_TASK DETAILS_: Copy all lines below exactly as written. Leave pictures out.

==*==

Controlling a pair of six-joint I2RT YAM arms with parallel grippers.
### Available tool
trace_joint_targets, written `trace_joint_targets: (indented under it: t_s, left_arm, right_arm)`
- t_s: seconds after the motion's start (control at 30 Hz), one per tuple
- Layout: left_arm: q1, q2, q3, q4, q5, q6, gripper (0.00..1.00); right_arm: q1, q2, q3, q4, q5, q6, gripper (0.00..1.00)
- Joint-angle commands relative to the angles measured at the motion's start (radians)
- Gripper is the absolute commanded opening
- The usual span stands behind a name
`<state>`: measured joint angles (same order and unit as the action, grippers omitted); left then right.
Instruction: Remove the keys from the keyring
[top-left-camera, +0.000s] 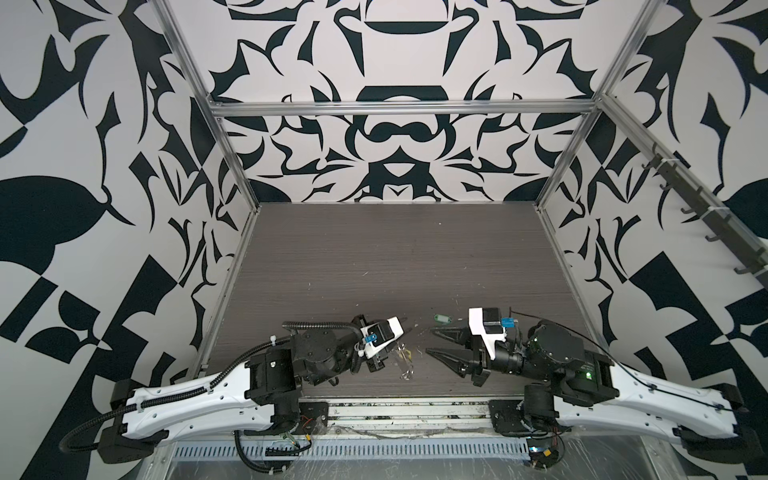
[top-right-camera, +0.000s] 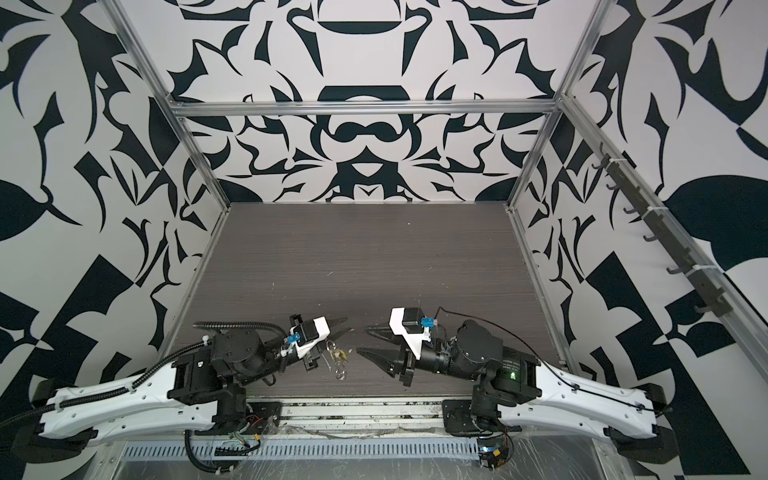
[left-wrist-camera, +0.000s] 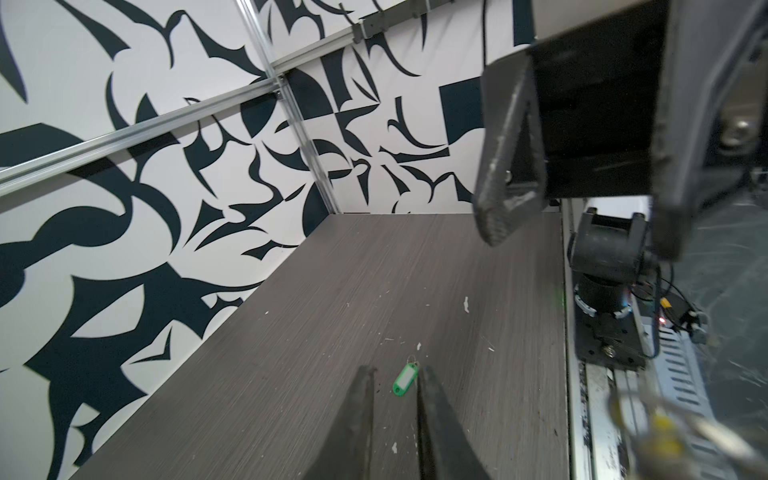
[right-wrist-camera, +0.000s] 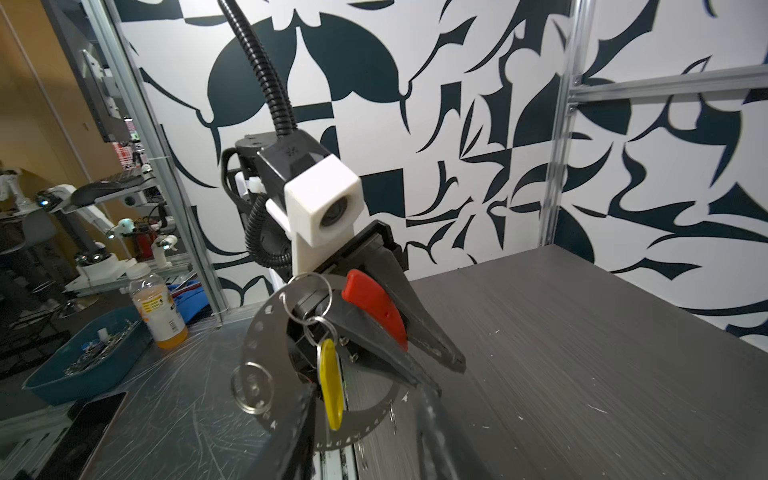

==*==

_SOLUTION BELOW_:
Controlling a pair of six-joint I2RT YAM arms with parallel grippers.
### Available tool
trace_joint_targets, written `trace_joint_targets: (indented under it: t_s, left_arm, right_arm)`
- t_s: seconds after the motion's start (control at 30 Hz), one per tuple
- Layout: left_arm: q1, q2, q3, q4, q5, q6, gripper (0.00..1.00); right_arm: q1, q2, q3, q4, q5, q6, gripper (0.00..1.00)
- Joint-angle commands relative to the angles measured at the motion's start (radians)
- Gripper is the absolute commanded opening
- The usual span stands behind a name
`<state>`: measured joint angles (same order and unit as the action, grippers omitted); left then right.
Instruction: Remove the keys from the keyring
[top-left-camera, +0.000s] 
[top-right-camera, +0.000s] 
[left-wrist-camera, +0.000s] 
[right-wrist-camera, +0.000s] 

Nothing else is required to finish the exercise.